Work required.
Copy out all lines of the records in which the word "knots" appears.
-------- Task inputs --------
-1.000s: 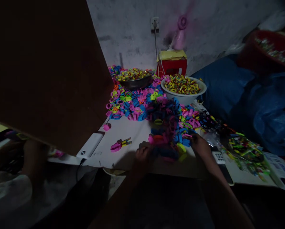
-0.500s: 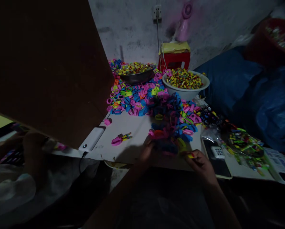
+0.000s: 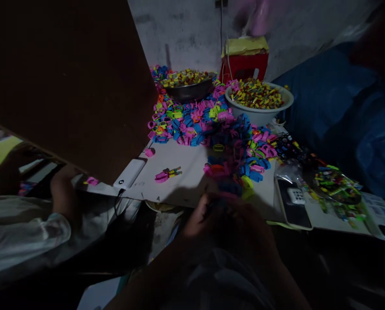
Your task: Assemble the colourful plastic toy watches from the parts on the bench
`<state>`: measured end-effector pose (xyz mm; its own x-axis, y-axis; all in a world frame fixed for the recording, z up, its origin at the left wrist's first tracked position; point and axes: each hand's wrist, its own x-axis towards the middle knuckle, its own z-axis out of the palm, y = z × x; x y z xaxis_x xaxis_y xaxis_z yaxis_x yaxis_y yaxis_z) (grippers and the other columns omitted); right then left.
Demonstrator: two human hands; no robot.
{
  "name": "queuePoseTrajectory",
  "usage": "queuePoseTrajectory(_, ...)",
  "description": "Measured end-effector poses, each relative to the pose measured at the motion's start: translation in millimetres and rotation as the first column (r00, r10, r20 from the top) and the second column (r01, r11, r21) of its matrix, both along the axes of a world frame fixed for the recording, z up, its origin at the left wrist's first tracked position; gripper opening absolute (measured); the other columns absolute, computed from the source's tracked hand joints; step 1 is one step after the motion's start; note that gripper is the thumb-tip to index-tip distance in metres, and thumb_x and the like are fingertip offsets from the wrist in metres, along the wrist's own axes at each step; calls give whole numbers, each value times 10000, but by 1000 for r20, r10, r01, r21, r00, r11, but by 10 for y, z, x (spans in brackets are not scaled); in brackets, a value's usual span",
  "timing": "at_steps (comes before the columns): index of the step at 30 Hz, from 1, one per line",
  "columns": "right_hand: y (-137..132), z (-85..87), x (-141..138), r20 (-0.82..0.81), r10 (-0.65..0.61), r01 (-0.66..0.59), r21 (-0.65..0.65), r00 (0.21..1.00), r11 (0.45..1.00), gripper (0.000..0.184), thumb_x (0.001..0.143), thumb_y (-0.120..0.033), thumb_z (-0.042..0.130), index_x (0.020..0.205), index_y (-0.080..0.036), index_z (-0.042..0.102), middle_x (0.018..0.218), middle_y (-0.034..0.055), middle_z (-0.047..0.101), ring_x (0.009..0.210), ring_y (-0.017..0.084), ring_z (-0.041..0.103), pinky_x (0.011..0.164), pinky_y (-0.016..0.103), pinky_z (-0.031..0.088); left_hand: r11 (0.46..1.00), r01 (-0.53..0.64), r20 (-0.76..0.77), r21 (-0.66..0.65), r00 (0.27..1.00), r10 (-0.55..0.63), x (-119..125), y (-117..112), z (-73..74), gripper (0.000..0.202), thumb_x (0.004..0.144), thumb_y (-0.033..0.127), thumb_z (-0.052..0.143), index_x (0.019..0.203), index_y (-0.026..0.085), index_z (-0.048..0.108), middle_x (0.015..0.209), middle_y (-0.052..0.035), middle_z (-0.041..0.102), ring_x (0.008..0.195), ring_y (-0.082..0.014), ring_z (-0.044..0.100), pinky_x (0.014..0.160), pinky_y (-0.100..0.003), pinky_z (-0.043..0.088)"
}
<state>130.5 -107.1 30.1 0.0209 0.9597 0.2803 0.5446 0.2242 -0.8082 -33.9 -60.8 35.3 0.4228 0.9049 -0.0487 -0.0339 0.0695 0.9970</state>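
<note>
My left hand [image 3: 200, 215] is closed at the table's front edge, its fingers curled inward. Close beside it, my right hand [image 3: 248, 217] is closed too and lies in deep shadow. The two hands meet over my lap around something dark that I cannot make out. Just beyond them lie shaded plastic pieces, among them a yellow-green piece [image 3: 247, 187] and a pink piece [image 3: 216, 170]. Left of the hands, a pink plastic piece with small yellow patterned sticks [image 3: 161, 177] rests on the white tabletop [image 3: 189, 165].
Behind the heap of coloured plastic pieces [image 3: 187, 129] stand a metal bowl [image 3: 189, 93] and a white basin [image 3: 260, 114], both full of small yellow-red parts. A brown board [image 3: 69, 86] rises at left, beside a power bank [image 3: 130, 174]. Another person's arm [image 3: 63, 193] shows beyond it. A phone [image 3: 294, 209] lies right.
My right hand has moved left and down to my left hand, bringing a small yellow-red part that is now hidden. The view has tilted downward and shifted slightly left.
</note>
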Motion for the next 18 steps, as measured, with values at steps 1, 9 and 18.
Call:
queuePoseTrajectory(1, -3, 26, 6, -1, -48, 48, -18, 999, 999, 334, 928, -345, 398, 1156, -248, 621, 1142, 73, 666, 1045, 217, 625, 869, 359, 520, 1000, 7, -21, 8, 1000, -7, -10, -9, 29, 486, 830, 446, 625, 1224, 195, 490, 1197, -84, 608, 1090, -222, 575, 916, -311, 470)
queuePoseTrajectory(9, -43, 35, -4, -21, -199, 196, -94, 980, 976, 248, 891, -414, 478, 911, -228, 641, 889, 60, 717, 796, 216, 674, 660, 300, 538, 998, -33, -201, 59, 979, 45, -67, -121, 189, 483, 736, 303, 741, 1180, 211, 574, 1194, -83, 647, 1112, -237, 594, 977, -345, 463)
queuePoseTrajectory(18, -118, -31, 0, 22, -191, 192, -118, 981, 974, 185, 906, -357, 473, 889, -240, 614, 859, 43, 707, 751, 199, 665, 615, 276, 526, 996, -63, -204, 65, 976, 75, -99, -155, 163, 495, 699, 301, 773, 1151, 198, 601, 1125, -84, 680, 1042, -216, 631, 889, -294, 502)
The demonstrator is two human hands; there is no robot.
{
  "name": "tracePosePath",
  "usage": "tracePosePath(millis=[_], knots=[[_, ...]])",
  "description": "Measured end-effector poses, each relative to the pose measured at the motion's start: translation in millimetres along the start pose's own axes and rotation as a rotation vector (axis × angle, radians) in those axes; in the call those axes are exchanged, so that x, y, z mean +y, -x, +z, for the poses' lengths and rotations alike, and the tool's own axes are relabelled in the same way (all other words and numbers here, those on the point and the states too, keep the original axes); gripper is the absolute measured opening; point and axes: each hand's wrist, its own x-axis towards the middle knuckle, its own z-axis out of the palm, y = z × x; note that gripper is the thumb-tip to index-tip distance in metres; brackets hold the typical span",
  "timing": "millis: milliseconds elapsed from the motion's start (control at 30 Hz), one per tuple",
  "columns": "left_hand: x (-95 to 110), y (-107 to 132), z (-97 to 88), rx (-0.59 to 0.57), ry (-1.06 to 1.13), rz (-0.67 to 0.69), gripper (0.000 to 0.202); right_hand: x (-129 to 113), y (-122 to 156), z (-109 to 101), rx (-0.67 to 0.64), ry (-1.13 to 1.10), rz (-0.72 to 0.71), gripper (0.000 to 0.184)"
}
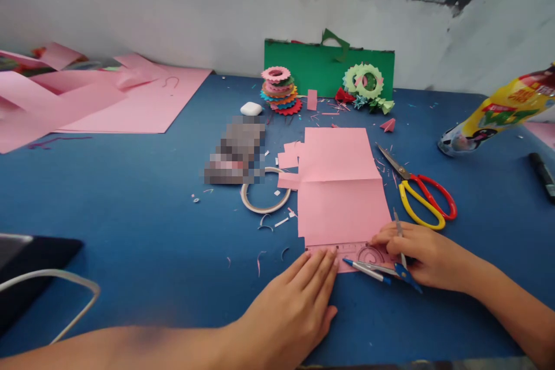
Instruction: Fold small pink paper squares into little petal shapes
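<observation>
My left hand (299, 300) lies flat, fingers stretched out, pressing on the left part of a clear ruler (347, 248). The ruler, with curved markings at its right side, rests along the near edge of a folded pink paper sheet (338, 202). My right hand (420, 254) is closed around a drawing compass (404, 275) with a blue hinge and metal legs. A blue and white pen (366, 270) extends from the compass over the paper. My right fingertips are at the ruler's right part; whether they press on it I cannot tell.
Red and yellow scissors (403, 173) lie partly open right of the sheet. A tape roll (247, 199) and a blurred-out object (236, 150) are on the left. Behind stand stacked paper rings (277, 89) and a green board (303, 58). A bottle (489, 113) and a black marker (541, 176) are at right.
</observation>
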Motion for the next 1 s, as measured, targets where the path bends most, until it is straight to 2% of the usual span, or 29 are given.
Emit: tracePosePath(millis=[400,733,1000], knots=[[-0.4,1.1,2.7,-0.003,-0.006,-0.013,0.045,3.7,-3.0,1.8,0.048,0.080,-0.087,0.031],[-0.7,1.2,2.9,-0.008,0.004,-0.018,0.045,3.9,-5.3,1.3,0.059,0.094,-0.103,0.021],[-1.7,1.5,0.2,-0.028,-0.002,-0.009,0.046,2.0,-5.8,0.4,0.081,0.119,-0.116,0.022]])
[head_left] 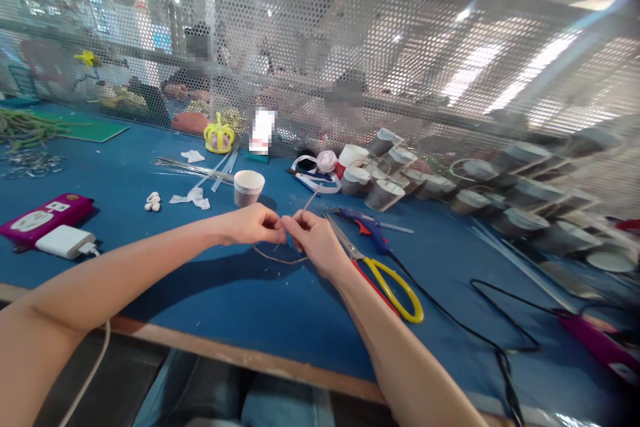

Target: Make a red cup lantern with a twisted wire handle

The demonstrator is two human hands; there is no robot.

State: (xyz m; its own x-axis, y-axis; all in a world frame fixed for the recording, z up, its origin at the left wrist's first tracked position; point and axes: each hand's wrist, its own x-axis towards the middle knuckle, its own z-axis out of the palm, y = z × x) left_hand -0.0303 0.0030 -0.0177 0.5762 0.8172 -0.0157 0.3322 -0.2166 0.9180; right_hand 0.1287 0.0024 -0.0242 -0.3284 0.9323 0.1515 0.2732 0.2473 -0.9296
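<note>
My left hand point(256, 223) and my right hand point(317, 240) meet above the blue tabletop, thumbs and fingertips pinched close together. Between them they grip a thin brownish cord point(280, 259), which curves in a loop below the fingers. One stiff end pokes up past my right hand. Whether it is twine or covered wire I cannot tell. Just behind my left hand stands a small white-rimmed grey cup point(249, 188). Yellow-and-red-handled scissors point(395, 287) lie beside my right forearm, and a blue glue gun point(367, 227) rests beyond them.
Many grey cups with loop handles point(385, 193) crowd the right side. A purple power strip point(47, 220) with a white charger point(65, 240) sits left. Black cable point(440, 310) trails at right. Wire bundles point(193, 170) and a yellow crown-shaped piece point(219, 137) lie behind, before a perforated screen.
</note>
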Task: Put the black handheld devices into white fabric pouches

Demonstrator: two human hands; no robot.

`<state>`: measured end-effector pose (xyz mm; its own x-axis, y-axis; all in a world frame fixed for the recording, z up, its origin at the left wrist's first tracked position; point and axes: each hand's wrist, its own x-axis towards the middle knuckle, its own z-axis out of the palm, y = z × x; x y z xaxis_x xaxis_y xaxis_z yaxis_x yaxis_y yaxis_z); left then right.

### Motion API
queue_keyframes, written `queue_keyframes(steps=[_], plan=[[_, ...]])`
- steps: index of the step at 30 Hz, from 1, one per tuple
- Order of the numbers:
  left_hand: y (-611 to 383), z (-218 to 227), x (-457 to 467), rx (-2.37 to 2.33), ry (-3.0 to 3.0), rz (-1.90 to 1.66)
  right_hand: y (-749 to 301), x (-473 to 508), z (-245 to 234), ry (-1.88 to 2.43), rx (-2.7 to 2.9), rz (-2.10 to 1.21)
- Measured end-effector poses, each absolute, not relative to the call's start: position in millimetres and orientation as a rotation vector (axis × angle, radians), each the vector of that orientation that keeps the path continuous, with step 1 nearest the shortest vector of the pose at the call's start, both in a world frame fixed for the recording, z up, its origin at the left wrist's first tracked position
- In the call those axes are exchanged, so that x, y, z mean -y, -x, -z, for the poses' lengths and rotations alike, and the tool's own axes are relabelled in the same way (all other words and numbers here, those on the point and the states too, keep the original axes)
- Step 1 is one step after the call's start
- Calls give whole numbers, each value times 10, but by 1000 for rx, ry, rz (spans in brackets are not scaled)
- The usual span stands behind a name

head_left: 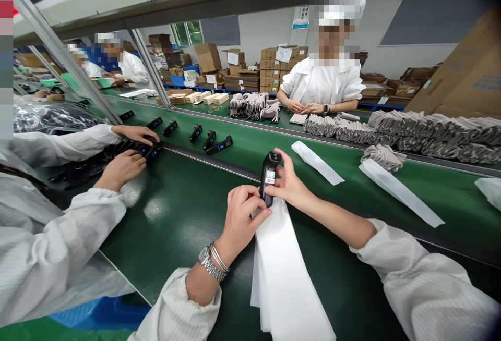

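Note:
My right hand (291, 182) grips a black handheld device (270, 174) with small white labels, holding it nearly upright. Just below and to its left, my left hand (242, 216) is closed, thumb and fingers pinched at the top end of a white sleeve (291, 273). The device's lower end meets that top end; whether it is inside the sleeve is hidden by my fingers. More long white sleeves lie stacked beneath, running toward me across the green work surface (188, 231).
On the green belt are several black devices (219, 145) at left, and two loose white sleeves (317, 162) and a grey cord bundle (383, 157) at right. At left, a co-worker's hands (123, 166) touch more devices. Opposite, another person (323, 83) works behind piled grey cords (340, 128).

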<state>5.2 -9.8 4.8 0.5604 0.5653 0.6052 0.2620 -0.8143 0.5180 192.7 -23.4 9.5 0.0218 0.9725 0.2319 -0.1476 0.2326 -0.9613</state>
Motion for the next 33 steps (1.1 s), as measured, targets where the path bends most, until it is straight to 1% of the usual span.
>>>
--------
Exercise response.
  "usage": "tracePosePath(millis=[_], knots=[[_, ...]])",
Emit: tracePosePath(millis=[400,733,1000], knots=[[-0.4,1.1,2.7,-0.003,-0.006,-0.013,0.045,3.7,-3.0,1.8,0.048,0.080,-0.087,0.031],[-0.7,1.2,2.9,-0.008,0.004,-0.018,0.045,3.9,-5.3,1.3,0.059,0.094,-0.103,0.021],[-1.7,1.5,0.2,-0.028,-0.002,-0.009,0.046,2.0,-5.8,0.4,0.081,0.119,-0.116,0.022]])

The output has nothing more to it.